The key for gun control proponents is to figure out how to turn people’s willingness to take a single action in a moment into an effortless and sustainable long-term commitment.

Here’s one way to defeat the NRA: Ask people who are upset about this recent shooting to go online and sign up for automatic, monthly deductions to a fund devoted to breaking the grip of the NRA.

For every dollar the NRA spends in helping a political candidate, this new fund would spend $2 to help the opponent (whether in a primary race or general election). Many politicians are currently afraid that opposing the NRA would lead the organization to stop providing their campaigns with either cash contributions or in-kind support (such as advertisements and other forms of advocacy). Creating a fund that guaranteed a two-to-one match of NRA support — but for the other side, ideally who supports stronger gun control — would weaken the NRA’s political clout.

And how much should gun control proponents ask people to pledge? According to the Center for Responsive Politics, the NRA spent about $20 million on political activities in the 2012 election cycle; including a little more than $1 million on direct campaign contributions and around $8.5 million on independent campaigns in support of congressional candidates.

Will this work? I don’t know. There is a static quality to their analysis that bears watching. If liberal groups go head-to-head with the NRA, conservatives are sure to follow. A different kind of arms race may well ensue.

I hope Michael Bloomberg, George Soros, or some similar wealthy gun control advocate takes this seriously. Much conventional political conversation reflects the conventional wisdom of the 1990s: Gun control is simply too toxic. That may be an outdated view….

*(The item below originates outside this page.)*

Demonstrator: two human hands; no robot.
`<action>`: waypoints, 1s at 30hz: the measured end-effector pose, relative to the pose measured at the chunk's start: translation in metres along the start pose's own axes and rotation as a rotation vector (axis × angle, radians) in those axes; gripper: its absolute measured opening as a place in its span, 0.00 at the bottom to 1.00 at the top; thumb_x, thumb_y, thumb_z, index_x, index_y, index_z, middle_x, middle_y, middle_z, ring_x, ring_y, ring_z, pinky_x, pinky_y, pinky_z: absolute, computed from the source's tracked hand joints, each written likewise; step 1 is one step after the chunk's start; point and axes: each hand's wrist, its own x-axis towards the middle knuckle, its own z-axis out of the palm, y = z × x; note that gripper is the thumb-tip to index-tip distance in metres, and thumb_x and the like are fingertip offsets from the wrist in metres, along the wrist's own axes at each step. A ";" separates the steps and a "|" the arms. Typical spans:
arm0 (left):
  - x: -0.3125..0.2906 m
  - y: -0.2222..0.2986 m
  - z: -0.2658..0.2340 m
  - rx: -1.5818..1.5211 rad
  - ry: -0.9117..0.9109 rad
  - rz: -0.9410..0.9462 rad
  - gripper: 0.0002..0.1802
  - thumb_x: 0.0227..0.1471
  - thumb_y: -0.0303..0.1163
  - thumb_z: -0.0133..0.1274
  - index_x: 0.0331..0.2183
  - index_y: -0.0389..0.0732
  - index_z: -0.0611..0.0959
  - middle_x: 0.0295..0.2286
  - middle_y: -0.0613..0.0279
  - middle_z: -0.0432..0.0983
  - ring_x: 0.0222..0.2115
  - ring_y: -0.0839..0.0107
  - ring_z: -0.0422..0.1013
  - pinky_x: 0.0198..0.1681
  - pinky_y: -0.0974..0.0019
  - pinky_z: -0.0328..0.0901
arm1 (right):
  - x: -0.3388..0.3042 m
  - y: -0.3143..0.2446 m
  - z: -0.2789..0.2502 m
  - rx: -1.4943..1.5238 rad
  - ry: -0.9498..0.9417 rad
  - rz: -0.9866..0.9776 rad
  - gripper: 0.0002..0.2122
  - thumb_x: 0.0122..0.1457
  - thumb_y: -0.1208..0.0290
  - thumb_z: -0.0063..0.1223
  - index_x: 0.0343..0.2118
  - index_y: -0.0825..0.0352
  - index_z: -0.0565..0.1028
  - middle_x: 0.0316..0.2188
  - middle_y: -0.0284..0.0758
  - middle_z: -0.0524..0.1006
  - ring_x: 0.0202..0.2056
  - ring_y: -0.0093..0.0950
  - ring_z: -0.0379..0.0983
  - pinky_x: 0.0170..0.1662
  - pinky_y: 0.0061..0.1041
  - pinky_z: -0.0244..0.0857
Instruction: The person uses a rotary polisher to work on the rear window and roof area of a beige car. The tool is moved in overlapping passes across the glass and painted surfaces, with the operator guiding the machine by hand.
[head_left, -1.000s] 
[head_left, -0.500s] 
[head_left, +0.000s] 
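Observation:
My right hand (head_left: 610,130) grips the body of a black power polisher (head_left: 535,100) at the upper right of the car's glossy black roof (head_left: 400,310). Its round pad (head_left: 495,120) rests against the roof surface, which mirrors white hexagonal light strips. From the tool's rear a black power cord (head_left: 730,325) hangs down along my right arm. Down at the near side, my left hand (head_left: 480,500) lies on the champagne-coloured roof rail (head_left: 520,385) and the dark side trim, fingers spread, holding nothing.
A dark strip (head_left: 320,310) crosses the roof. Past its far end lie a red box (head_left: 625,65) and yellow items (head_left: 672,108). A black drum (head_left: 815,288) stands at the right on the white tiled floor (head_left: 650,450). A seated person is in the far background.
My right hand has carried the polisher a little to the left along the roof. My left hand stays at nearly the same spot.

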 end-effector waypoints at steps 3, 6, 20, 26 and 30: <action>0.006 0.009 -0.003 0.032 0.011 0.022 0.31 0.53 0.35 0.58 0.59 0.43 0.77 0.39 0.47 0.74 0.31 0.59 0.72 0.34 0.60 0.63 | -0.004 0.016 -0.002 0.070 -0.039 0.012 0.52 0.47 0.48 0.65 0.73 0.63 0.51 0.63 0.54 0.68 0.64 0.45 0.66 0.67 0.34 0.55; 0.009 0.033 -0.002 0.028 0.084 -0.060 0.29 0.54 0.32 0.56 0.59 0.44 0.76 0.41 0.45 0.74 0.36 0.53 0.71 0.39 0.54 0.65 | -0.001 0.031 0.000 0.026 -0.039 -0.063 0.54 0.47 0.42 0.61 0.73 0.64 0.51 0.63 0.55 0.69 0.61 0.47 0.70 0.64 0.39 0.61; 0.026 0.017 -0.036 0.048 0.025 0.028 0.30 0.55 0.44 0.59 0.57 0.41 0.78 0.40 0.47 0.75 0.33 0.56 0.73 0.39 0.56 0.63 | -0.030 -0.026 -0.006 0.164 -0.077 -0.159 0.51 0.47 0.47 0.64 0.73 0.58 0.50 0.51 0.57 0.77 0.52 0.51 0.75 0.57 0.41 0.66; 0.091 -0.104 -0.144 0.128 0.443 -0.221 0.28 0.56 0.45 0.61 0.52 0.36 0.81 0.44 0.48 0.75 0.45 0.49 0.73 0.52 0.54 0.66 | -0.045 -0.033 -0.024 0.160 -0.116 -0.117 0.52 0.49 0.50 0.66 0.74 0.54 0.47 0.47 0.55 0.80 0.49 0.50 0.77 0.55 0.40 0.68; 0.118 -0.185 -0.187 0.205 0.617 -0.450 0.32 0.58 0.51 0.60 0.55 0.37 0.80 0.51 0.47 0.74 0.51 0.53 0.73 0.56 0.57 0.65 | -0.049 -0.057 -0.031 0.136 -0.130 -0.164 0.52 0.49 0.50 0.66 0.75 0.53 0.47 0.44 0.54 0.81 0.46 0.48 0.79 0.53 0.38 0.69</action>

Political pros in both parties blame Democrats’ 1994 losses on the NRA. That experience has understandably chilled many Democrats’ ardor to press gun issues. Yet almost twenty years have passed. Republicans have solidly won previously-contested rural areas. Meanwhile, Republicans need to win back socially moderate suburban voters who might be repelled by efforts to loosen restrictions on high-capacity magazines. So Democrats have less to lose through support for gun control. America has become a more urban society. The percentage of Americans who own guns has declined. We elected (and reelected) a president named Barack Hussein Obama.

The vibe seems different now, too. After the Aurora shootings, I was in a public meeting with Illinois Senator Dick Durbin. He was asked if anything would be done. He said no. After all, we had recently endured a congresswoman being shot in the face with no resulting action. Durbin sounded much more optimistic at a press conference yesterday (see my clunky iPhone pic above) regarding the possibilities for effective legislative action.

Increasing numbers of Americans, across the ideological spectrum, realize that an absolutist stance on the Second Amendment is producing too many gun homicides. We need fresh thinking—not just about new policies, but also about new political and organizing strategies to change gun safety. Ethan and Jens’s ideas here deserve broader discussion.

Author: Harold Pollack

Harold Pollack is Helen Ross Professor of Social Service Administration at the University of Chicago. He has served on three expert committees of the National Academies of Science. His recent research appears in such journals as Addiction, Journal of the American Medical Association, and American Journal of Public Health. He writes regularly on HIV prevention, crime and drug policy, health reform, and disability policy for American Prospect, tnr.com, and other news outlets. His essay, "Lessons from an Emergency Room Nightmare" was selected for the collection The Best American Medical Writing, 2009. He recently participated, with zero critical acclaim, in the University of Chicago's annual Latke-Hamentaschen debate.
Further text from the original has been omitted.